Bankman-Fried, 30, is the best-known proponent of the “effective altruism” social movement which believes in prioritizing donations to projects that will have the largest impact on the most number of people. Dustin Moskovitz, co-founder of Facebook and current Asana CEO and co-founder, and his wife Cari Tuna, are also major funders and backers of the movement, which also emphasizes that the lives of all people should be weighted equally, regardless of where they live now or if they will inhabit the earth generations in the future.

“I wanted to get rich, not because I like money but because I wanted to give that money to charity,” Bankman-Fried told an interviewer in a YouTube video called ” The Most Generous Billionaire,” published in January last year.

His ability to promote himself and FTX gave the exchange a higher profile than larger companies. FTX purchase the naming rights to the Miami Heat’s home arena last year, though Miami-Dade County decided Friday to terminate its relationship with the company and rename the arena. It purchased a buzzed-about ad during this year’s Super Bowl.

Bankman-Fried did set up a philanthropic infrastructure through his exchange, FTX, which promised that 1% of its crypto exchange fees would be donated to charities. It also matched user donations made through its platform up to $10,000 a day. In total, the company said more than $24 million was donated through user fees, donations and its matching program before it suspended its services.

Some “effective altruism” proponents advance the idea that making a lot of money is ethical as long as your goal is ultimately to give it away—sometimes shortened to “earning to give.” Bankman-Fried believed in this, signing The Giving Pledge in June as a promise that he would give away the majority of his wealth.

However, some now blame Bankman-Fried’s “effective altruism” mindset for FTX’s troubles.

“Either (‘effective altruism’) encouraged Sam’s unethical behavior, or provided a convenient rationalization for such actions,” tweeted Moskovitz, who has also signed The Giving Pledge. “Either is bad.”

William MacAskill, a philosophy professor at Oxford University and a co-founder of the “effective altruism” movement, condemned Bankman-Fried for allegedly misusing customer funds.

“Sam and FTX had a lot of goodwill,” MacAskill, who was also an unpaid advisor to the FTX Future Fund, wrote in a thread on Twitter. “And some of that goodwill was the result of association with ideas I have spent my career promoting.
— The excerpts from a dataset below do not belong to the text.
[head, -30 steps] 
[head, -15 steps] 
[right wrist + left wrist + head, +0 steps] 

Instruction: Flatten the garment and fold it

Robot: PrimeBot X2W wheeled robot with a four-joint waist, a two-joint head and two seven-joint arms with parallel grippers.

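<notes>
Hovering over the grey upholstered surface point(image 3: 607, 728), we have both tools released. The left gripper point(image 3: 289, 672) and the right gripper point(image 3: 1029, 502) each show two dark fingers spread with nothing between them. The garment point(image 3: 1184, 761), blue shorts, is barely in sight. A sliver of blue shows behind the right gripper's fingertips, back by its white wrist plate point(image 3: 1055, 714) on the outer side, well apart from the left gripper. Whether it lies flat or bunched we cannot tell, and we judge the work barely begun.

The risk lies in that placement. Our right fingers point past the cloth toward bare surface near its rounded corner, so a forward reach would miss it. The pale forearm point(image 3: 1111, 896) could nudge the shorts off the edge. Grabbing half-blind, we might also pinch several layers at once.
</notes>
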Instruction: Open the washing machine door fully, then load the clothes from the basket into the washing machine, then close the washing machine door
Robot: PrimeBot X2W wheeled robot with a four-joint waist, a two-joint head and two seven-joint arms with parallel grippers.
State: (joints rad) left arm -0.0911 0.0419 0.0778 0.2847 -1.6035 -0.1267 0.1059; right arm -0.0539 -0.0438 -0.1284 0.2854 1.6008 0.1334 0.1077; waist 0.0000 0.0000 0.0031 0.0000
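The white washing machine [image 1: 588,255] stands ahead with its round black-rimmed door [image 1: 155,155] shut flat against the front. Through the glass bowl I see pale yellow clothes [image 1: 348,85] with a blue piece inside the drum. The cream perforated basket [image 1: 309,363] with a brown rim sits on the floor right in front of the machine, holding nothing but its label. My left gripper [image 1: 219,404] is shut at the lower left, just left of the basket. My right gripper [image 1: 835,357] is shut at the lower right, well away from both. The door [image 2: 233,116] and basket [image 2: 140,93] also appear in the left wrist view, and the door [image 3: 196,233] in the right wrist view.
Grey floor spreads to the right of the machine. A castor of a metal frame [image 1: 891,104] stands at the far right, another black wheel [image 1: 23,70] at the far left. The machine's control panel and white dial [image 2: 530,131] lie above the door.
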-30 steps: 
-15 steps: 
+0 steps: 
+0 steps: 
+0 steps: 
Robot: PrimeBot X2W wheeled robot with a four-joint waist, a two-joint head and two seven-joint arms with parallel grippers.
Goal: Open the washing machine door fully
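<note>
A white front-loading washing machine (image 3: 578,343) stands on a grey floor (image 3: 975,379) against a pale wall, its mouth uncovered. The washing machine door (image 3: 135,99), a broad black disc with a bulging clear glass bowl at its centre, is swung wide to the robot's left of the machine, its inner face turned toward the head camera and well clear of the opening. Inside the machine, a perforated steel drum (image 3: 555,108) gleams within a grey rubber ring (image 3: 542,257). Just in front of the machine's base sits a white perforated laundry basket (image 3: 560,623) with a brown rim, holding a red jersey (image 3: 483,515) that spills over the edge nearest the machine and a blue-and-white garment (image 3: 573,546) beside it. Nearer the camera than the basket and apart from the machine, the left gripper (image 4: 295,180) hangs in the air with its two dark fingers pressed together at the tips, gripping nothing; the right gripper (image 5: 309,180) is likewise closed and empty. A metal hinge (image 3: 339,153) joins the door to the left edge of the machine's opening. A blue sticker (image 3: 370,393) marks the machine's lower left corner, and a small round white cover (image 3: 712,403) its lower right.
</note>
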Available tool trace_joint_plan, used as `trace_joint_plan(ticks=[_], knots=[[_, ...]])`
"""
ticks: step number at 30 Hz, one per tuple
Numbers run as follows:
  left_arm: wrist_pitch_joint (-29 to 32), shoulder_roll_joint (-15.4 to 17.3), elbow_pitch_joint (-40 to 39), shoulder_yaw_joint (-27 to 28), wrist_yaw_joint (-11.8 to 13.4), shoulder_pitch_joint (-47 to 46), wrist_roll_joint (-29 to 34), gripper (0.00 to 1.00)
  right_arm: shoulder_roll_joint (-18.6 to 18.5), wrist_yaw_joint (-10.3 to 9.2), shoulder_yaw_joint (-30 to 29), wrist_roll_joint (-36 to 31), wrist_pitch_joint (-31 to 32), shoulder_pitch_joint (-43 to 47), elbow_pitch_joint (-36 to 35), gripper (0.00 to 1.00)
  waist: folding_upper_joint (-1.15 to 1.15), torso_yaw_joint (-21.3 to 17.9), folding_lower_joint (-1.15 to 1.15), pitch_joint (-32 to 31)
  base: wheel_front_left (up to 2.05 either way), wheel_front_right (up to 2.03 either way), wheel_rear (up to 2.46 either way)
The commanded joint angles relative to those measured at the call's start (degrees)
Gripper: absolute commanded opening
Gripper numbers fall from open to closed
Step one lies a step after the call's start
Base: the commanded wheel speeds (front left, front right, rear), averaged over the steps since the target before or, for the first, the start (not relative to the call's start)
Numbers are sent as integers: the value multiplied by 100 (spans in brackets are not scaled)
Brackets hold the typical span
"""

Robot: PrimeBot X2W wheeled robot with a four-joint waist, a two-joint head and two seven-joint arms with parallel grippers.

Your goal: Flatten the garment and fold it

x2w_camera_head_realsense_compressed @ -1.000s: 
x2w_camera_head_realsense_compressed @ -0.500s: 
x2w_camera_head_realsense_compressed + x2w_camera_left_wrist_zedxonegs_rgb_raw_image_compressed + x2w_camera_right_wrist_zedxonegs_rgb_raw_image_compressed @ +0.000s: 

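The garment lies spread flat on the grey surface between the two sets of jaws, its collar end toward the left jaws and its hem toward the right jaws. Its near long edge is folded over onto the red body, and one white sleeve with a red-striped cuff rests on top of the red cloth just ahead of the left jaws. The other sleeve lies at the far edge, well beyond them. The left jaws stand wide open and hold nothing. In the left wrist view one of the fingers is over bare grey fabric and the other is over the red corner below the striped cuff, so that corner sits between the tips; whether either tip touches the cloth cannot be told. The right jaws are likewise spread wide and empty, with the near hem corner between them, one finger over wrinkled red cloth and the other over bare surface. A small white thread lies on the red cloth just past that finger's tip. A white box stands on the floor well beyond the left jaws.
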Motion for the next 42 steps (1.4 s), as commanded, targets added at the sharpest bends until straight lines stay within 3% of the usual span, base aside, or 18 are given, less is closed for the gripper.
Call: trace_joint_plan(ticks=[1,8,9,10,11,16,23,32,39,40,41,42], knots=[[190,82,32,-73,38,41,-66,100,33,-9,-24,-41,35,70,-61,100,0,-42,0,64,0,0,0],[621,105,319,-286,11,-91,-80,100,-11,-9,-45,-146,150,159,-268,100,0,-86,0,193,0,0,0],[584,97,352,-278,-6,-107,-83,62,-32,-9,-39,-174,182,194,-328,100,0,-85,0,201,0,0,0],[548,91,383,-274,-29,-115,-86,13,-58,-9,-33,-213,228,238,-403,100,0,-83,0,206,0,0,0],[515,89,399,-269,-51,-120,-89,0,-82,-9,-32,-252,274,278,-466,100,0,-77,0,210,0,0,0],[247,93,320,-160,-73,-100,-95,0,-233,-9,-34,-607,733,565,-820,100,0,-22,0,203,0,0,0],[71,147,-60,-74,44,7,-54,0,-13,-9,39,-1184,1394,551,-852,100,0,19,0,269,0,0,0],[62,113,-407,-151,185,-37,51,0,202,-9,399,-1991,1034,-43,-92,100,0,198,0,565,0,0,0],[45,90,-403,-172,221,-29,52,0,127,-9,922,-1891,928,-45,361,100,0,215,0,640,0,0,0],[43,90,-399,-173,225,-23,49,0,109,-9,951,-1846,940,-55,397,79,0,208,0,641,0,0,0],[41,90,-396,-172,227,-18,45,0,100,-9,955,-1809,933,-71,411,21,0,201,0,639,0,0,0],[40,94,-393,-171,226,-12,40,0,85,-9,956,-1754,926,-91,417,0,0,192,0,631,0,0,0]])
If that goodwill laundered fraud, I am ashamed.”

MacAskill’s book, “What We Owe The Future,” prompted a wave of media coverage of the “effective altruism” movement this summer.

Requests for comment were sent to the largest grantees listed on the FTX Future Fund’s website, including other “effective altruism” advocates like the Long-Term Future Fund and the Centre for Effective Altruism and Longview.

In an interview with The Associated Press in May, Nick Beckstead, the CEO of FTX Foundation until he resigned Thursday, said there were about five people working at the foundation and that they were still working out how the various philanthropic projects started by Bankman-Fried would be structured.

“It’s a bit shoestring,” he said.

The community grew out of the work of philosophers at Oxford, including MacAskill, and debates of the merits of approaches and proposals on forums reflect the high-flying thinking of its origins.

Beckstead acknowledged the community can be “strange and intense,” but also that its emphasis on quantifying impact helps decide where to direct donations. Beckstead did not immediately respond to a request for comment.

“What is the cost per life saved or what is the cost per quality adjusted life year from this kind of activity?,” he previously said were some of the questions he likes to try to answer, drawing on input from subject matter experts.